Personalized Gut Mucosal Colonization Resistance to Empiric Probiotics Is Associated with Unique Host and Microbiome Features.
Plain language summary
Evidence regarding the efficacy of probiotics in colonising the gut mucosa are sparse. The authors investigated whether probiotics colonise the gut mucosa in mice and humans, using both gut mucosa and stool samples. They found that, in both mice and humans, results from stool samples only partially correlate with colonisation of the gut mucosa as determined through gut mucosa samples. Whilst results were fairly uniform in mice, in humans a person-specific resistance to colonisation of the gut mucosa by probiotics was observed. Inter-person variation could be predicted by the composition of the pre-probiotic microbiome and host immune features.
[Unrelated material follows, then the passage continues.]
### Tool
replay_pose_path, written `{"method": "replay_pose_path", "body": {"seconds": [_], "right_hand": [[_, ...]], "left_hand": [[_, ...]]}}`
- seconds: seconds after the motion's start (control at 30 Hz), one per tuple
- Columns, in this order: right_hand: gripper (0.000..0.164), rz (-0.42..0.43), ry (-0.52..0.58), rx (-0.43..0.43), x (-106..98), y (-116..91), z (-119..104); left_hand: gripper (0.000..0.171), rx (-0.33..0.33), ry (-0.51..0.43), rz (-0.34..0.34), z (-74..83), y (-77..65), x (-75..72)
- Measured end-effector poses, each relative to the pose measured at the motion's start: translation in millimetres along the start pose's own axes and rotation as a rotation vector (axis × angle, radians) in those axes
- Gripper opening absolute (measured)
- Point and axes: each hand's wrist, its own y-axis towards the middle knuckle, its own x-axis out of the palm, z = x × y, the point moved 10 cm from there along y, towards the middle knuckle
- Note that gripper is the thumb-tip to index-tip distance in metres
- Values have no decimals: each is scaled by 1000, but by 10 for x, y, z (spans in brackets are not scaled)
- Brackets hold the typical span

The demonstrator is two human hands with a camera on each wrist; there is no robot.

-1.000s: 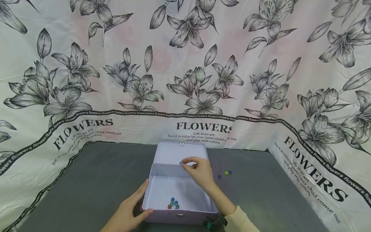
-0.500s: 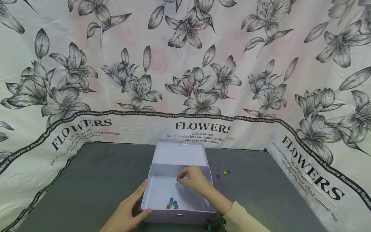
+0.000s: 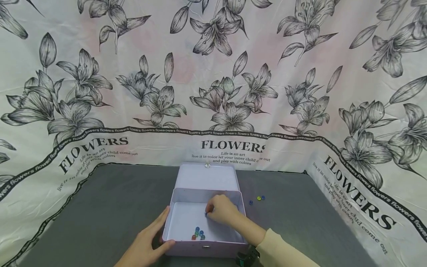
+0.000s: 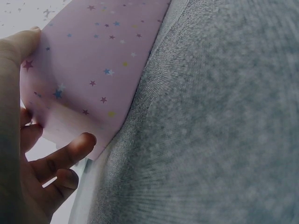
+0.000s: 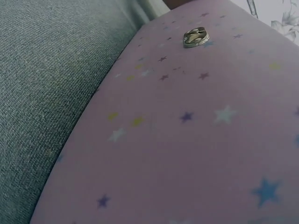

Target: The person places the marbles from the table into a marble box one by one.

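An open lilac tin box (image 3: 186, 249) with a star print stands on the grey table, its lid (image 3: 207, 178) tipped back. My left hand (image 3: 146, 237) rests against the box's front left corner, thumb at the front and straight fingers along the side; the left wrist view shows the fingers (image 4: 70, 151) spread by the starred wall. Inside the box, my right hand (image 3: 221, 209) pinches a small blue marble (image 3: 206, 214) low over the floor, mostly hidden by the fingers. Several blue, green and red marbles (image 3: 197, 234) lie together near the box's front wall.
Right of the box, two blue marbles and a yellow-green marble (image 3: 258, 198) lie on the table (image 3: 300, 222). A metal clasp (image 5: 195, 37) sits on the box's front. A black wrist device (image 3: 247, 256) is near the front right corner. Flower-printed cloth (image 3: 230, 92) surrounds the table.
My right hand has come down from above the back rim into the box, carrying the blue marble. The left hand keeps its place at the corner.
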Motion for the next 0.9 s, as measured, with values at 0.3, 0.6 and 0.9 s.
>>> {"method": "replay_pose_path", "body": {"seconds": [0.3, 0.6, 0.9], "right_hand": [[4, 75, 78, -19, -105, 27, 12], [8, 280, 280, -54, -453, -34, 76], [14, 470, 489, 26, -783, -276, 604]], "left_hand": [[90, -16, -5, -23, 3, 19, -2], [93, -96, -59, -68, -86, 12, 67], [94, -77, -45, -38, -77, 7, 59]]}}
Empiric probiotics are commonly consumed by healthy individuals as means of life quality improvement and disease prevention. However, evidence of probiotic gut mucosal colonization efficacy remains sparse and controversial. We metagenomically characterized the murine and human mucosal-associated gastrointestinal microbiome and found it to only partially correlate with stool microbiome. A sequential invasive multi-omics measurement at baseline and during consumption of an 11-strain probiotic combination or placebo demonstrated that probiotics remain viable upon gastrointestinal passage. In colonized, but not germ-free mice, probiotics encountered a marked mucosal colonization resistance. In contrast, humans featured person-, region- and strain-specific mucosal colonization patterns, hallmarked by predictive baseline host and microbiome features, but indistinguishable by probiotics presence in stool. Consequently, probiotics induced a transient, individualized impact on mucosal community structure and gut transcriptome. Collectively, empiric probiotics supplementation may be limited in universally and persistently impacting the gut mucosa, meriting development of new personalized probiotic approaches.